As noted by Paulino et al, the risk of spinal cord metastasis is less than 9% among patients reported in these studies. Some clinicians may have concerns about this failure rate, but they must balance those concerns against the risk of delayed adverse effects of spinal cord irradiation. In addition, significant late sequelae have been associated with cranial irradiation. Several groups have shown that outcome in patients with localized disease after chemotherapy and reduced-dose radiation therapy is similar to outcomes reported from trials of radiation alone.[4,5] However, patients with disseminated disease definitely require more aggressive therapy.
In the First International Central Nervous System Germ Cell Tumor Study, 28 of 71 patients (45 with germinoma and 26 with nongerminomatous germ-cell tumors) remained in continuous complete remission after chemotherapy (carboplatin [Para-platin]-based) alone. Therefore, these 28 patients were not at risk for radiation-associated late effects. However, significant treatment-related toxicities were noted in the whole group of 78 patients; these included hematologic toxicities (86% incidence of thrombocytopenia, platelet count < 50,000/µL) and toxic deaths (7/71 patients).
Additional, prospective, multi-institution trials are necessary to further evaluate this approach to the treatment of germinoma, as well as other germ-cell tumors. Such trials must include long-term follow-up to identify adverse late effects and to determine the risk of those effects. The investigators who design these trials will need to decide whether to initially evaluate the combination of modalities (ie, chemotherapy plus reduced-dose radiation therapy) or chemotherapy alone, as described by Balmaceda et al.

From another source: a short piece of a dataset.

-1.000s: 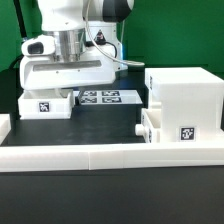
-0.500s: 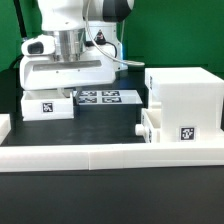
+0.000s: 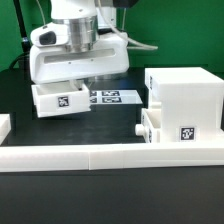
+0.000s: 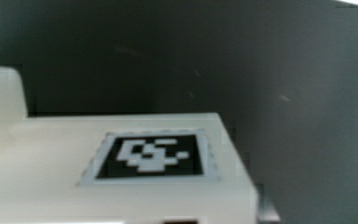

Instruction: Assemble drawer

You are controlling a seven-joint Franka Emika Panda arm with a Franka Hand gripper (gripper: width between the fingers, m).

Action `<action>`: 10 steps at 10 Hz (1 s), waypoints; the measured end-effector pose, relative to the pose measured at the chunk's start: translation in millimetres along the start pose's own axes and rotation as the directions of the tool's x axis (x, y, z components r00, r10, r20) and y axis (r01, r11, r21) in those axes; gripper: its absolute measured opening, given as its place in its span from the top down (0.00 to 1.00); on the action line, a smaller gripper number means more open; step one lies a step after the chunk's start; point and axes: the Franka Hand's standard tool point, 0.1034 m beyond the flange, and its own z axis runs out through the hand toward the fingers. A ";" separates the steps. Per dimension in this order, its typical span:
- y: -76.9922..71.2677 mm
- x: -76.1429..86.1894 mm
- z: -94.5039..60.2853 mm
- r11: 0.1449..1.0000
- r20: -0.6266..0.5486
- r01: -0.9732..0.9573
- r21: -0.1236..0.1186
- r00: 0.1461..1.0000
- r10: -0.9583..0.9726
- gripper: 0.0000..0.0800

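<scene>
So compared with half a second back, the loose tray (image 3: pixel 62 99) has come up off the table (image 3: pixel 100 125). It used to sit flat at the exterior view's left, and now it hangs tilted under the gripper (image 3: pixel 70 86), which has also risen and drifted a bit toward the exterior view's right. The fingertips are hidden behind the tray wall, but the tray is in the air, so I'd say the claw is clamped on it. The wrist view only shows a blurry white face with a tag (image 4: pixel 155 158), most likely that same tray up close. The housing (image 3: pixel 185 95) stands upright at the exterior view's right, well apart from the lifted tray, with the marker board (image 3: pixel 110 97) lying between them. The second tray (image 3: pixel 155 125) is low at the housing's front with its dark knob (image 3: pixel 139 129) poking out. It looks slotted in, though I can't tell how deep. By my read, one tray is roughly done. This one still has to be carried over, levelled out and slid into the housing.
</scene>
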 end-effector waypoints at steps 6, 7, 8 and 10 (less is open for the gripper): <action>-0.9 19.6 -10.6 0.947 0.013 0.322 0.001 0.947 -0.322 0.95; 1.9 24.4 -13.5 0.870 0.009 0.493 -0.010 0.870 -0.493 0.95; 4.1 32.8 -17.4 0.802 0.009 0.597 -0.008 0.802 -0.597 0.95; 9.8 48.6 -28.4 0.627 0.027 0.779 -0.010 0.627 -0.779 0.95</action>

In summary, germinoma is a very chemosensitive and radiation-sensitive tumor compared with other primary CNS tumors. The major therapeutic advance is the evolution of multimodality treatment approaches incorporating chemotherapy with reduced-dose radiation therapy. Preliminary data suggest that chemotherapy alone may be an effective treatment, but this observation must be confirmed.
Non-Germinomatous Germ-Cell Tumors
Although the specific topic of the review article by Paulino et al was germinoma, some discussion of nongerminomatous germ-cell tumors should have been included. Unlike germinomas, the nongerminomatous germ-cell tumors are relatively chemoresistant and radiation-resistant. Matsutani et al established a risk-based classification system for all CNS germ-cell tumors. Using this system, clear differences in outcome are predictable among the nongerminomatous germ-cell tumors, based on primary histology of the tumor. Hopefully, this classification system will be incorporated into and validated in future prospective treatment trials of this rare, heterogeneous group of tumors.